FINRA arbitration is the standard vehicle for investor claims against broker-dealers. It is faster than civil litigation, less expensive, and arbitration awards are legally enforceable. Many securities attorneys handle these claims on a contingency basis — meaning no fee unless you recover.
Practical steps to take now:
- Gather all account statements from your time as a Spartan Capital client. Calculate total commissions paid versus net return on your account.
- Request your complete trade history if you no longer have it. You are entitled to this record.
- Check BrokerCheck at finra.org/brokercheck for the disciplinary history of every broker who handled your account. Do this before contacting anyone.
- Consult a securities attorney who handles FINRA arbitration specifically. Most offer free initial consultations.
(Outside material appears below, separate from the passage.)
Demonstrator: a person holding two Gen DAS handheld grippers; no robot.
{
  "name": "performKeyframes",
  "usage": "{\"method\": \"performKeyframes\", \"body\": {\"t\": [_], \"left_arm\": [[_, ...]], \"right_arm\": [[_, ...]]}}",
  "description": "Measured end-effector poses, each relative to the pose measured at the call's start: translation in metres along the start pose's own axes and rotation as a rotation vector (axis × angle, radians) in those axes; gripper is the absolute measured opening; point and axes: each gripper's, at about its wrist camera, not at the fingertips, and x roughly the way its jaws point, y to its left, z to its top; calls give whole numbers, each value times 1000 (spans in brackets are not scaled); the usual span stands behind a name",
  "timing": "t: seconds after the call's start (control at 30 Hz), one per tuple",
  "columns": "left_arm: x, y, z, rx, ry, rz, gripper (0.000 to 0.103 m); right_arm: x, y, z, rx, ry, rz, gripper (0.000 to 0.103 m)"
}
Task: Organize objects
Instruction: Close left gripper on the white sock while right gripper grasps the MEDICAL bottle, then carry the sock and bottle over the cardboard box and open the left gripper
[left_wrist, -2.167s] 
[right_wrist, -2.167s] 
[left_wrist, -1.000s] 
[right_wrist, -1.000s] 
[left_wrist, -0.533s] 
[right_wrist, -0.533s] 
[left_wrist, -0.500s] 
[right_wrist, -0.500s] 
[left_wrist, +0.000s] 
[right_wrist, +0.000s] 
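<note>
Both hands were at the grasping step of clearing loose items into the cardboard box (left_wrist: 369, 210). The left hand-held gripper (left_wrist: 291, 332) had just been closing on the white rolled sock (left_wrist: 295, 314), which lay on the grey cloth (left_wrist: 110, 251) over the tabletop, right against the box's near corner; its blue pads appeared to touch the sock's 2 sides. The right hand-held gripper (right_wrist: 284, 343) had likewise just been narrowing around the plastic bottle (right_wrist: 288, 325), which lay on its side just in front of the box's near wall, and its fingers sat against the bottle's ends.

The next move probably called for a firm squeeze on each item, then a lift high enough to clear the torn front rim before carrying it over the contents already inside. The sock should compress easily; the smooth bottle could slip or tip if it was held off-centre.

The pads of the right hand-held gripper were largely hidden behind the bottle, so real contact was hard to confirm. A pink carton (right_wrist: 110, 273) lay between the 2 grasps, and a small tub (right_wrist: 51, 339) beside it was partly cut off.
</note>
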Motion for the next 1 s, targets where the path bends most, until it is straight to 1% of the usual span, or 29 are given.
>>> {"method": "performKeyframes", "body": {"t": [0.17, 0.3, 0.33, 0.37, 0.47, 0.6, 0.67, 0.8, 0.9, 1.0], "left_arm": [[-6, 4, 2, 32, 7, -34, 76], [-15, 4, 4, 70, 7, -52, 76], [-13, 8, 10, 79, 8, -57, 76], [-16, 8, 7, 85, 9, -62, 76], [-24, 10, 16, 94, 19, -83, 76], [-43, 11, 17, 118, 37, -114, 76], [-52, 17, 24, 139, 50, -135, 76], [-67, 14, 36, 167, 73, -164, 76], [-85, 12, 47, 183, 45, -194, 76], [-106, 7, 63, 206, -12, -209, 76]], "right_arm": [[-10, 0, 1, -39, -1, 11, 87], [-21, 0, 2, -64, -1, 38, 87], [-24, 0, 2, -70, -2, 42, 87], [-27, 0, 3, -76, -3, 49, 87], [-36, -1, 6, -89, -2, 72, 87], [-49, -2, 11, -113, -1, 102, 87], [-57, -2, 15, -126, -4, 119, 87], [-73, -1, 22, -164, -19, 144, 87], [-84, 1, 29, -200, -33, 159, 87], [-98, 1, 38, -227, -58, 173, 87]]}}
- File a complaint with FINRA at finra.org/investors even if you’re not ready to pursue arbitration. This creates a timestamped record.
Conclusion
The Spartan Capital Securities enforcement record, now spanning three distinct FINRA actions filed or decided between 2024 and late 2025, describes a firm whose compliance problems were not isolated to individual brokers or a single product type. The December 2025 churning complaint, the November 2025 private placement case, and the earlier disclosure failures action each address a different mechanism — trading practices, product sales, and recordkeeping — but all point toward the same organizational reality: oversight existed on paper, but not in practice.
For investors who held accounts during the relevant periods, the legal record FINRA has now assembled provides a substantial factual foundation for arbitration claims. The most important action is to move before statutory deadlines expire. Review your records, verify your broker’s BrokerCheck history, and consult a securities attorney who handles FINRA arbitration.